Originally started with support from the Nathan Cummings
Foundation and the Winkel Foundation in 2004, the organizers of
the first retreat who had participated in the Paden Retreat for
Writers of Color in Essex, New York , formed the Institute and
Retreat in Valcour, New York as a venue for providing writers of
color with an opportunity to work on their craft and draw upon
their experiences as writers in a racialized society. Likewise,
the upstate retreat provided the broader New York State area
with an opportunity to become knowledgeable about the issues and
concerns facing writers of color.

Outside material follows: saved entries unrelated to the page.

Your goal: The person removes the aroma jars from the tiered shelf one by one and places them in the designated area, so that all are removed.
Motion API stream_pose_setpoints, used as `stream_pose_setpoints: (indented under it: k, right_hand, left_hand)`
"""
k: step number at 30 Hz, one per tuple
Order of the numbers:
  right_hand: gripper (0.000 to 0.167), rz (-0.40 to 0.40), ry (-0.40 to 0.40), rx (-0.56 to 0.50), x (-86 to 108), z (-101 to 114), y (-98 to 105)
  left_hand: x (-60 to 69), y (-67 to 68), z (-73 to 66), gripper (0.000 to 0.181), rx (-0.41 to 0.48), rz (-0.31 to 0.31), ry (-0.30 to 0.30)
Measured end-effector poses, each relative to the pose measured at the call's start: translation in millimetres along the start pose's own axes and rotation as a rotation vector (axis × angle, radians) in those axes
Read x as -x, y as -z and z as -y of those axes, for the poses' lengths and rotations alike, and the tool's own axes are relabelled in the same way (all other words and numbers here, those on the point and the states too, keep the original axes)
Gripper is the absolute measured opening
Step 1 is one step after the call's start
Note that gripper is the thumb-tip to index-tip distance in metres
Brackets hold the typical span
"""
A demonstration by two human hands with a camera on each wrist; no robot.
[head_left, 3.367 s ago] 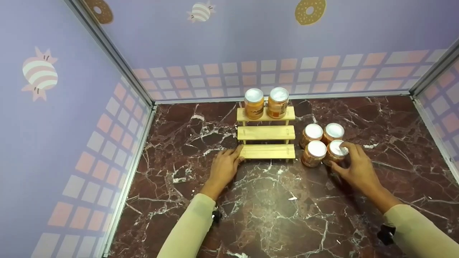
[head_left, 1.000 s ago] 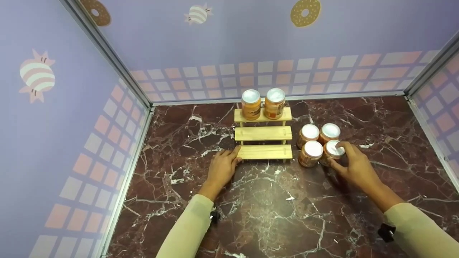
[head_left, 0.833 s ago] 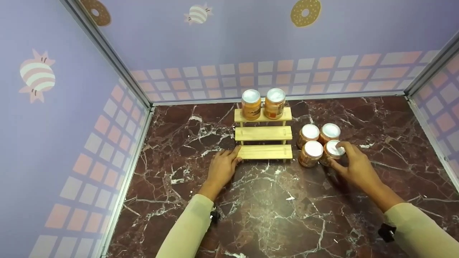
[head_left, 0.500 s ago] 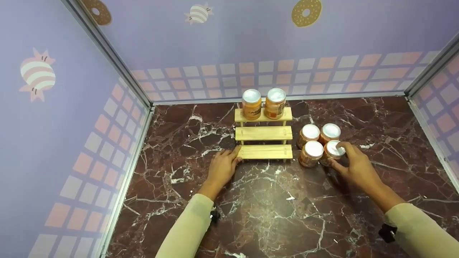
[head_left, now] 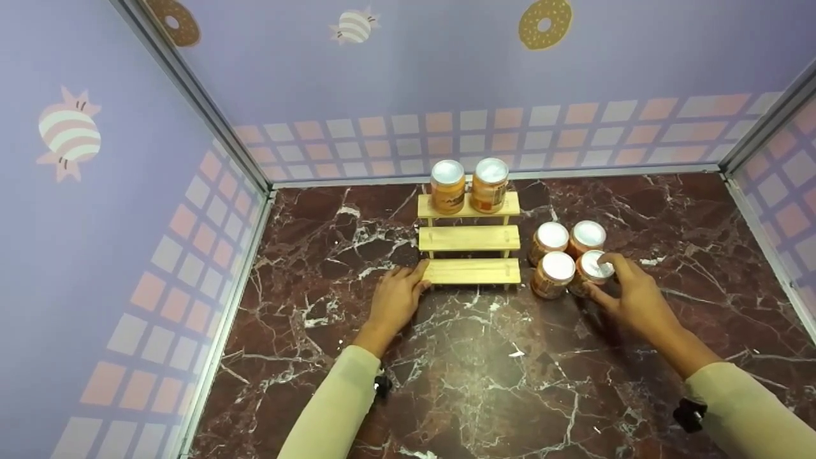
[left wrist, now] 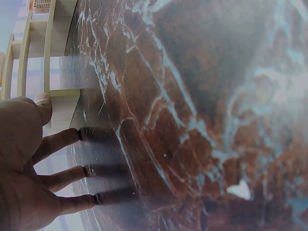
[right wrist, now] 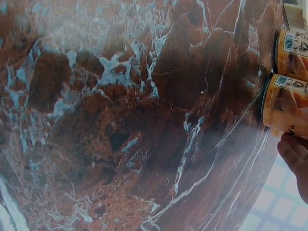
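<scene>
A three-step wooden stand (head_left: 470,238) stands on the dark marbled table. My left hand (head_left: 394,301) holds the left end of its lowest step between thumb and index finger. In the left wrist view, the thumb (left wrist: 43,107) lies against the stand, and the other fingers reach down to the tabletop. To the right of the stand, several orange jars with white lids form a tight square. My right hand (head_left: 637,299) grips the front right jar (head_left: 593,269), thumb at its near side and a finger on its lid. Beside it is the front left jar (head_left: 553,274).
Two more jars, a left one (head_left: 448,186) and a right one (head_left: 489,185), stand on the top step. The back jars of the group (head_left: 551,241) stand right of the middle step. Patterned lilac walls (head_left: 395,76) enclose the back and sides of the table.
</scene>
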State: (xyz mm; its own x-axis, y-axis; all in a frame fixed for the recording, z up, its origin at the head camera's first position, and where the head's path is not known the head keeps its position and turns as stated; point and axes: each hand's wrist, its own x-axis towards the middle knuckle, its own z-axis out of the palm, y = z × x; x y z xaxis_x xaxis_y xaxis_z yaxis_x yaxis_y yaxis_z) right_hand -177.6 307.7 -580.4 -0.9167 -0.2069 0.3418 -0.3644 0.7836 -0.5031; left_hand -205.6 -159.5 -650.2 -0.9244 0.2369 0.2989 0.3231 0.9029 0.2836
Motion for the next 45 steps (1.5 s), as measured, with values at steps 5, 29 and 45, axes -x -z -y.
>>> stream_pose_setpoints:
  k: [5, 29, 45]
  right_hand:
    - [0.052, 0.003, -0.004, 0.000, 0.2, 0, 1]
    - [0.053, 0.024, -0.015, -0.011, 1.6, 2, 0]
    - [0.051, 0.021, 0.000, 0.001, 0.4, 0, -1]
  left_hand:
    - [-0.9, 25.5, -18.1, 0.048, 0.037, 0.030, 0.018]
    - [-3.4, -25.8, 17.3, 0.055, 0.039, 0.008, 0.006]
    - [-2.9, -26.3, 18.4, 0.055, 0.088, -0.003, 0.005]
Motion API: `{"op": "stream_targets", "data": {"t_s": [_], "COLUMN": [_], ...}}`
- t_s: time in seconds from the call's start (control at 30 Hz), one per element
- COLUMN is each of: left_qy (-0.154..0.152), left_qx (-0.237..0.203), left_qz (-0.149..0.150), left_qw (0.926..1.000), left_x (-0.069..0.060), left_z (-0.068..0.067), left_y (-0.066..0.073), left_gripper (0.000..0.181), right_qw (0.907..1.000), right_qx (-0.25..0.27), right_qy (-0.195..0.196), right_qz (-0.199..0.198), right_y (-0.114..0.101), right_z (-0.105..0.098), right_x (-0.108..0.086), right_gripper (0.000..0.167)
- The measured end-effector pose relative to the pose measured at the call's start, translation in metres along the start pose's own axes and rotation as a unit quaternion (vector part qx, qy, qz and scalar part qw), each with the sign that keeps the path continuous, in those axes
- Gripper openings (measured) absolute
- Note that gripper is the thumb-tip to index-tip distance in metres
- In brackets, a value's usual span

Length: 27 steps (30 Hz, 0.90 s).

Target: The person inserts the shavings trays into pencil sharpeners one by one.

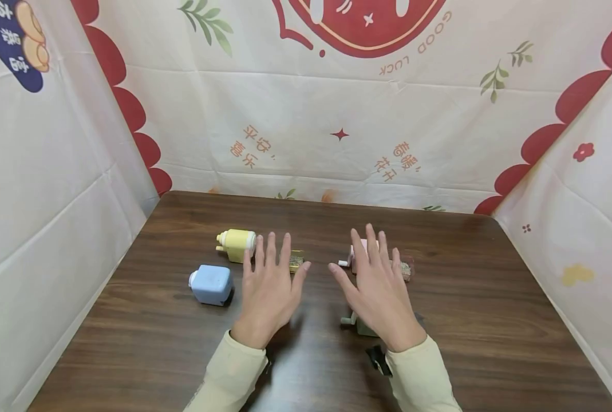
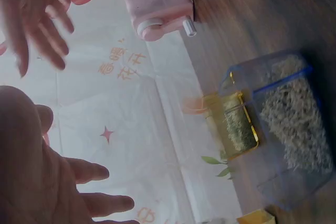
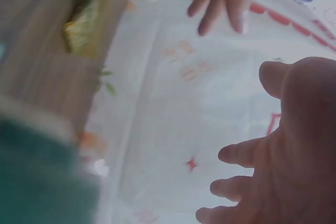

To this end, a roster of
faculty mentors have taught and lent their support and talent to
the program over the last four years. These include poet,
Sonia Sanchez; fiction writer Indira Ganesan; poet,
essayist, and children’s author,
Tony Medina; journalist, non-fiction and memoir writer,
Patrice Gaines; novelist,
Sandra Jackson-Opoku; poet and memoirist,
Ethelbert Miller; fiction writer and poet,
Jeffrey Renard Allen; and nationally renowned poet,
Martin Espada.
The Medgar Evers College location of The North Country
Institute (NCI) this month introduces a competitive workshop
size and a uniquely rigorous experience for the value. Workshop
faculty include
Tonya Hegamin, an alumna of Cave Canem and the author of a
young adult novel, M+O 4EVR and Pemba’s Song: A Ghost Story
and20Aracelis Girmay, a poet, essayist and fiction writer. She
is the author of a children's art book, Changing, Changing and a
former Watson and Cave Canem fellow. Girmay has published
extensively in journals and literary magazines.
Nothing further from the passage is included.